● YOUR OBJECTIVE:
Give the records once more, exactly as they stand.

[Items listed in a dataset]
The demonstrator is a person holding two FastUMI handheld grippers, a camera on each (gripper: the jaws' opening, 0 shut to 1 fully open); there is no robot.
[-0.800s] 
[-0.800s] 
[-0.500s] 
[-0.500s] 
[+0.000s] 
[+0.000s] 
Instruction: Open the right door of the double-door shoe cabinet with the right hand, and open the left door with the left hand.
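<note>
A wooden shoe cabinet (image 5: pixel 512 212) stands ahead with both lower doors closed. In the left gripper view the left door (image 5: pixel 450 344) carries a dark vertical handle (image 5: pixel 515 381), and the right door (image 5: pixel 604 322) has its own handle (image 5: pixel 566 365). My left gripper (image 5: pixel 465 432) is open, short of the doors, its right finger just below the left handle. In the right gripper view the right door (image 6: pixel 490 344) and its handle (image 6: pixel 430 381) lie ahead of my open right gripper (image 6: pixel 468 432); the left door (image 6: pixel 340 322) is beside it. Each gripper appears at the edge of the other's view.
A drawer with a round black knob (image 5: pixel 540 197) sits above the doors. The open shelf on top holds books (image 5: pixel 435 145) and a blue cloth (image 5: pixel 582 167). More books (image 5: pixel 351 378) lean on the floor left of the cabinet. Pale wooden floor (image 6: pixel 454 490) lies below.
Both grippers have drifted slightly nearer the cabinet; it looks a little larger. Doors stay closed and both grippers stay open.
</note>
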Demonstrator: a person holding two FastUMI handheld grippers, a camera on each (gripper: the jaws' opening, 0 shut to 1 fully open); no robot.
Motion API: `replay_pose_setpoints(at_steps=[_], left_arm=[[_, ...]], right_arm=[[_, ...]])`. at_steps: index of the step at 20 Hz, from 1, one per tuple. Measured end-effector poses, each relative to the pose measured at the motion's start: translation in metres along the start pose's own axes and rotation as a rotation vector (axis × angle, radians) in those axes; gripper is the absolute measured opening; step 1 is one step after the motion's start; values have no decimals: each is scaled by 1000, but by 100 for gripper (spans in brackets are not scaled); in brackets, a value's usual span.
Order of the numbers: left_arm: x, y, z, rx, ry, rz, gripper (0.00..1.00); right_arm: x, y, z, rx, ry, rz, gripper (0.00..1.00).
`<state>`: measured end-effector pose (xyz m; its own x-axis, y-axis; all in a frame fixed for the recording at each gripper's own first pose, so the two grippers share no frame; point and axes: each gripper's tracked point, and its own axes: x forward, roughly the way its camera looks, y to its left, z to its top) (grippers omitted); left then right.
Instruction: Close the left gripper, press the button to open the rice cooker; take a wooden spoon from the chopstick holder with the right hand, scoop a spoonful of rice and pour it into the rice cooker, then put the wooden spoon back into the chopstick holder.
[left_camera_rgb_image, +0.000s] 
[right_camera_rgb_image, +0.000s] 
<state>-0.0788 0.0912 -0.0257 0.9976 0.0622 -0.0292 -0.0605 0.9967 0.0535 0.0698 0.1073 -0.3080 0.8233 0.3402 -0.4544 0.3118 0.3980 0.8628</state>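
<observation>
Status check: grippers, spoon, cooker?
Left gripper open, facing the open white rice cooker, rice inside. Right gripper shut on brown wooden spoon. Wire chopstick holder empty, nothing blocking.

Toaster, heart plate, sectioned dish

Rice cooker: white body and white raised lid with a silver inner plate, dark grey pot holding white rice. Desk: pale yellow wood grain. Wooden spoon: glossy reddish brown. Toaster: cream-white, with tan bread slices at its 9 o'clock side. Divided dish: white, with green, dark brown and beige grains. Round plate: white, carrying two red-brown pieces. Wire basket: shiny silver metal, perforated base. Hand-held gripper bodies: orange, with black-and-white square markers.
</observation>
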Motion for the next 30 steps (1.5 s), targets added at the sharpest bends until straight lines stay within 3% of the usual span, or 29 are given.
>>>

● OUTPUT OF THE EXERCISE:
The demonstrator is a person holding two FastUMI handheld grippers, a camera on each (gripper: the jaws' opening, 0 shut to 1 fully open); there is no robot.
[-0.800s] 
[-0.800s] 
[-0.500s] 
[-0.500s] 
[+0.000s] 
[+0.000s] 
Instruction: Open the right door of the double-door shoe cabinet with the right hand, and open the left door with the left hand.
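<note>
A wooden shoe cabinet (image 5: pixel 512 212) stands ahead with both lower doors closed. In the left gripper view the left door (image 5: pixel 450 344) carries a dark vertical handle (image 5: pixel 515 381), and the right door (image 5: pixel 604 322) has its own handle (image 5: pixel 566 365). My left gripper (image 5: pixel 465 432) is open, short of the doors, its right finger just below the left handle. In the right gripper view the right door (image 6: pixel 490 344) and its handle (image 6: pixel 430 381) lie ahead of my open right gripper (image 6: pixel 468 432); the left door (image 6: pixel 340 322) is beside it. Each gripper appears at the edge of the other's view.
A drawer with a round black knob (image 5: pixel 540 197) sits above the doors. The open shelf on top holds books (image 5: pixel 435 145) and a blue cloth (image 5: pixel 582 167). More books (image 5: pixel 351 378) lean on the floor left of the cabinet. Pale wooden floor (image 6: pixel 454 490) lies below.
Both grippers have drifted slightly nearer the cabinet; it looks a little larger. Doors stay closed and both grippers stay open.
</note>
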Demonstrator: a person holding two FastUMI handheld grippers, a camera on each (gripper: the jaws' opening, 0 shut to 1 fully open); no robot.
Motion API: `replay_pose_setpoints(at_steps=[_], left_arm=[[_, ...]], right_arm=[[_, ...]])`. at_steps: index of the step at 20 Hz, from 1, one per tuple. Measured end-effector poses, each relative to the pose measured at the motion's start: translation in metres along the start pose's own axes and rotation as a rotation vector (axis × angle, radians) in those axes; gripper is the absolute measured opening; step 1 is one step after the motion's start; values have no decimals: each is scaled by 1000, but by 100 for gripper (spans in brackets are not scaled); in brackets, a value's usual span.
Order of the numbers: left_arm: x, y, z, rx, ry, rz, gripper (0.00..1.00); right_arm: x, y, z, rx, ry, rz, gripper (0.00..1.00).
`<state>`: measured end-effector pose (xyz m; its own x-axis, y-axis; all in a frame fixed for the recording at each gripper's own first pose, so the two grippers share no frame; point and axes: each gripper's tracked point, and its own axes: x forward, roughly the way its camera looks, y to its left, z to its top) (grippers omitted); left then right.
Instruction: Close the left gripper, press the button to open the rice cooker; take a wooden spoon from the chopstick holder with the right hand, scoop a spoonful of rice and pour it into the rice cooker, then put the wooden spoon back into the chopstick holder.
[left_camera_rgb_image, +0.000s] 
[right_camera_rgb_image, +0.000s] 
<state>-0.0788 0.0912 -0.0257 0.9976 0.0622 -0.0292 -0.0605 0.9967 0.0535 0.0698 0.1073 -0.3080 0.8233 0.3402 -0.4544 0.3118 0.3980 0.8628</state>
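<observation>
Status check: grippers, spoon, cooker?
Left gripper open, facing the open white rice cooker, rice inside. Right gripper shut on brown wooden spoon. Wire chopstick holder empty, nothing blocking.

Toaster, heart plate, sectioned dish

Rice cooker: white body and white raised lid with a silver inner plate, dark grey pot holding white rice. Desk: pale yellow wood grain. Wooden spoon: glossy reddish brown. Toaster: cream-white, with tan bread slices at its 9 o'clock side. Divided dish: white, with green, dark brown and beige grains. Round plate: white, carrying two red-brown pieces. Wire basket: shiny silver metal, perforated base. Hand-held gripper bodies: orange, with black-and-white square markers.
</observation>
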Motion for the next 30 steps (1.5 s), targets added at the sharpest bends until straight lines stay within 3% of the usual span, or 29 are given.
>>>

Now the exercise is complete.